§ Problem: Reproduce the listing that follows with no differences at all.

Start of Block

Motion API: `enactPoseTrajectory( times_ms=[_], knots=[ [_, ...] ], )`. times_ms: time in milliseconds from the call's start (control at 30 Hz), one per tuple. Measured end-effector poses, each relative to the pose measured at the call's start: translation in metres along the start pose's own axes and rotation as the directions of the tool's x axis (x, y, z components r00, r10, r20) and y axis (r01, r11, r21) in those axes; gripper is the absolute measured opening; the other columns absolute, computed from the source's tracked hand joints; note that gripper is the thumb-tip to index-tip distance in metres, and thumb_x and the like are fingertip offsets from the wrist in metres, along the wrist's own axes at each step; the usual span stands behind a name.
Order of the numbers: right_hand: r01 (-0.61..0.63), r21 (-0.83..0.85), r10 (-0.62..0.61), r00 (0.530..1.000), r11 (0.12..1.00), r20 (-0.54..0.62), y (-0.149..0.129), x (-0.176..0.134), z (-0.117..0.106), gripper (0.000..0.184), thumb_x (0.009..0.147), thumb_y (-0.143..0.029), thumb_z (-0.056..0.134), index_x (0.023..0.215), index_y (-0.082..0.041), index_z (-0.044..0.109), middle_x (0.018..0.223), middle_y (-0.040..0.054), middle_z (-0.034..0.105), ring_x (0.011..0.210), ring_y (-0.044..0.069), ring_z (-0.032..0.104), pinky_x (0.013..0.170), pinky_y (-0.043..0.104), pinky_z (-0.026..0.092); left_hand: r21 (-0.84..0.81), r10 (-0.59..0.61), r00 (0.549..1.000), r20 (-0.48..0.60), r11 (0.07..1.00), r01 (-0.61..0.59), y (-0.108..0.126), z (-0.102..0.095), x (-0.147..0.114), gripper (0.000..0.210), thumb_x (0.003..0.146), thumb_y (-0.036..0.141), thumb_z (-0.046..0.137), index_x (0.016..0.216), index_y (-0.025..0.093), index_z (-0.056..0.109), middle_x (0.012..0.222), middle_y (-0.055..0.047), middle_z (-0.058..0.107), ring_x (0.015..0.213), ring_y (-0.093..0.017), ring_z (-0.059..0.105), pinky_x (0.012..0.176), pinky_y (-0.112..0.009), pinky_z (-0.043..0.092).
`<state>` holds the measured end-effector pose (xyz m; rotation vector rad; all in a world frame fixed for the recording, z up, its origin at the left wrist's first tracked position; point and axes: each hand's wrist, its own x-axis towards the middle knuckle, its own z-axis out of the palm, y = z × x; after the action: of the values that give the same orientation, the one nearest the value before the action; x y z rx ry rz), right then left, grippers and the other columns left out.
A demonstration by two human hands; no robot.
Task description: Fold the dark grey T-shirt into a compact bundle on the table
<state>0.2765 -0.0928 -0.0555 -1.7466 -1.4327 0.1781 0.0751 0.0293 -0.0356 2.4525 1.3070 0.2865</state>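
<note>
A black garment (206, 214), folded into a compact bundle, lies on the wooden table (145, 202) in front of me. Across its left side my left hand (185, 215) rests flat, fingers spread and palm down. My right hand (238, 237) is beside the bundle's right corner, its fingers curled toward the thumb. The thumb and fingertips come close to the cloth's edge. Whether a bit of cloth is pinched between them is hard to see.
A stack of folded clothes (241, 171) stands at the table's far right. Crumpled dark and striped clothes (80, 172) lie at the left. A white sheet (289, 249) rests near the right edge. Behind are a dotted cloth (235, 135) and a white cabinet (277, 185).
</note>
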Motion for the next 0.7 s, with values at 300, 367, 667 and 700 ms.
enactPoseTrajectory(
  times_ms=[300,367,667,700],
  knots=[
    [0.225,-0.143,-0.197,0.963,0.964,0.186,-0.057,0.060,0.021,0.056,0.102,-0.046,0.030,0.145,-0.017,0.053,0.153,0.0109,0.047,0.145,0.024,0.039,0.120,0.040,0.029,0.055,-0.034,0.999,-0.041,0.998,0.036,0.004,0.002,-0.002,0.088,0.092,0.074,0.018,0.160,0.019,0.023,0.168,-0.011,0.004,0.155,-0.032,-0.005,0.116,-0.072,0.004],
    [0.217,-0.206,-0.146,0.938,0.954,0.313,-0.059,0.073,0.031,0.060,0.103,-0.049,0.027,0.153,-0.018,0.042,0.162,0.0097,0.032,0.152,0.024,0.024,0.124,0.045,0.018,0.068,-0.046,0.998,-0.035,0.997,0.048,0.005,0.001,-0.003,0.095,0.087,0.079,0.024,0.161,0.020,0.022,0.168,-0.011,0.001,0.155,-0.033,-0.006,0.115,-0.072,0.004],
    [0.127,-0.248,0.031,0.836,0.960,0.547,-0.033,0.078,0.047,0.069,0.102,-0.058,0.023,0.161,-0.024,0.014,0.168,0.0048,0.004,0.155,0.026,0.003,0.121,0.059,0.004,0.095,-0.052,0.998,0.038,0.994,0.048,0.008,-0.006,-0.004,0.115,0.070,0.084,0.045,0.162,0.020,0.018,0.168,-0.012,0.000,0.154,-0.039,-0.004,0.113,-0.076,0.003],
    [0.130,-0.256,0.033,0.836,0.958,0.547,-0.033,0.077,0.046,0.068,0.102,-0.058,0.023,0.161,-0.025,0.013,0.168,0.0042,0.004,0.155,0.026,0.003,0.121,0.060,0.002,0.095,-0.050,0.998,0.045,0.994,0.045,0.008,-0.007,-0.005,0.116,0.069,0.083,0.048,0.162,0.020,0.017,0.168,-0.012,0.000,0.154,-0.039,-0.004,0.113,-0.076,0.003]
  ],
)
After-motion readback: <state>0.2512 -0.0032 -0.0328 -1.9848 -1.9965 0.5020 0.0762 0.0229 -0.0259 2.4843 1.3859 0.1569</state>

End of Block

§ Solution:
Motion API: `enactPoseTrajectory( times_ms=[_], knots=[ [_, ...] ], )`. times_ms: time in milliseconds from the call's start (control at 30 Hz), one per tuple. Measured end-effector poses, each relative to the pose measured at the call's start: translation in metres along the start pose's own axes and rotation as the directions of the tool's x axis (x, y, z components r00, r10, r20) and y axis (r01, r11, r21) in those axes; gripper is the absolute measured opening; the other columns absolute, computed from the source's tracked hand joints; note that gripper is the thumb-tip to index-tip distance in metres, and thumb_x and the like are fingertip offsets from the wrist in metres, along the wrist's own axes at each step; the usual span stands behind a name.
Order of the numbers: right_hand: r01 (-0.61..0.63), r21 (-0.83..0.85), r10 (-0.62..0.61), r00 (0.530..1.000), r11 (0.12..1.00), r20 (-0.54..0.62), y (-0.149..0.129), x (-0.176..0.134), z (-0.117..0.106), gripper (0.000..0.184), thumb_x (0.009..0.147), thumb_y (-0.143..0.029), thumb_z (-0.056..0.134), index_x (0.023..0.215), index_y (-0.082..0.041), index_z (-0.044..0.109), middle_x (0.018..0.223), middle_y (-0.040..0.054), middle_z (-0.034..0.105), ring_x (0.011..0.210), ring_y (-0.044..0.069), ring_z (-0.032..0.104), pinky_x (0.013..0.170), pinky_y (-0.043..0.104), pinky_z (-0.026..0.092); left_hand: r21 (-0.84..0.81), r10 (-0.59..0.61), r00 (0.549..1.000), r20 (-0.48..0.60), r11 (0.07..1.00), r01 (-0.61..0.59), y (-0.108..0.126), z (-0.102..0.095), x (-0.147..0.114), gripper (0.000..0.210), thumb_x (0.003..0.146), thumb_y (-0.036..0.141), thumb_z (-0.046..0.137), index_x (0.016..0.216), index_y (-0.025..0.093), index_z (-0.056..0.109), middle_x (0.012..0.222), middle_y (-0.055..0.047), middle_z (-0.058..0.107), ring_x (0.015..0.213), ring_y (-0.093..0.017), ring_z (-0.059..0.105), pinky_x (0.012..0.176), pinky_y (-0.112..0.009), pinky_z (-0.043..0.092).
`<state>` holds the measured end-effector pose (xyz m; rotation vector rad; all in a world frame fixed for the recording, z up, its origin at the left wrist's first tracked position; point and axes: each hand's wrist, its own x-axis towards the middle knuckle, its own z-axis out of the palm, y = z × x; after the action: of the values that give the same orientation, the one nearest the value before the action; x y z rx ry rz), right then left, grippers and the other columns left out.
A demonstration by two human hands; no robot.
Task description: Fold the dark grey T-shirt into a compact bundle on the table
<state>0.2765 -0.0928 -0.0555 -1.7466 -1.4327 0.1781 0.0751 0.0293 -0.0356 2.4525 1.3070 0.2865</state>
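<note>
A black garment (206, 214), folded into a compact bundle, lies on the wooden table (145, 202) in front of me. Across its left side my left hand (185, 215) rests flat, fingers spread and palm down. My right hand (238, 237) is beside the bundle's right corner, its fingers curled toward the thumb. The thumb and fingertips come close to the cloth's edge. Whether a bit of cloth is pinched between them is hard to see.
A stack of folded clothes (241, 171) stands at the table's far right. Crumpled dark and striped clothes (80, 172) lie at the left. A white sheet (289, 249) rests near the right edge. Behind are a dotted cloth (235, 135) and a white cabinet (277, 185).
</note>
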Motion for the next 0.7 s, with values at 300, 367, 667 and 700 ms.
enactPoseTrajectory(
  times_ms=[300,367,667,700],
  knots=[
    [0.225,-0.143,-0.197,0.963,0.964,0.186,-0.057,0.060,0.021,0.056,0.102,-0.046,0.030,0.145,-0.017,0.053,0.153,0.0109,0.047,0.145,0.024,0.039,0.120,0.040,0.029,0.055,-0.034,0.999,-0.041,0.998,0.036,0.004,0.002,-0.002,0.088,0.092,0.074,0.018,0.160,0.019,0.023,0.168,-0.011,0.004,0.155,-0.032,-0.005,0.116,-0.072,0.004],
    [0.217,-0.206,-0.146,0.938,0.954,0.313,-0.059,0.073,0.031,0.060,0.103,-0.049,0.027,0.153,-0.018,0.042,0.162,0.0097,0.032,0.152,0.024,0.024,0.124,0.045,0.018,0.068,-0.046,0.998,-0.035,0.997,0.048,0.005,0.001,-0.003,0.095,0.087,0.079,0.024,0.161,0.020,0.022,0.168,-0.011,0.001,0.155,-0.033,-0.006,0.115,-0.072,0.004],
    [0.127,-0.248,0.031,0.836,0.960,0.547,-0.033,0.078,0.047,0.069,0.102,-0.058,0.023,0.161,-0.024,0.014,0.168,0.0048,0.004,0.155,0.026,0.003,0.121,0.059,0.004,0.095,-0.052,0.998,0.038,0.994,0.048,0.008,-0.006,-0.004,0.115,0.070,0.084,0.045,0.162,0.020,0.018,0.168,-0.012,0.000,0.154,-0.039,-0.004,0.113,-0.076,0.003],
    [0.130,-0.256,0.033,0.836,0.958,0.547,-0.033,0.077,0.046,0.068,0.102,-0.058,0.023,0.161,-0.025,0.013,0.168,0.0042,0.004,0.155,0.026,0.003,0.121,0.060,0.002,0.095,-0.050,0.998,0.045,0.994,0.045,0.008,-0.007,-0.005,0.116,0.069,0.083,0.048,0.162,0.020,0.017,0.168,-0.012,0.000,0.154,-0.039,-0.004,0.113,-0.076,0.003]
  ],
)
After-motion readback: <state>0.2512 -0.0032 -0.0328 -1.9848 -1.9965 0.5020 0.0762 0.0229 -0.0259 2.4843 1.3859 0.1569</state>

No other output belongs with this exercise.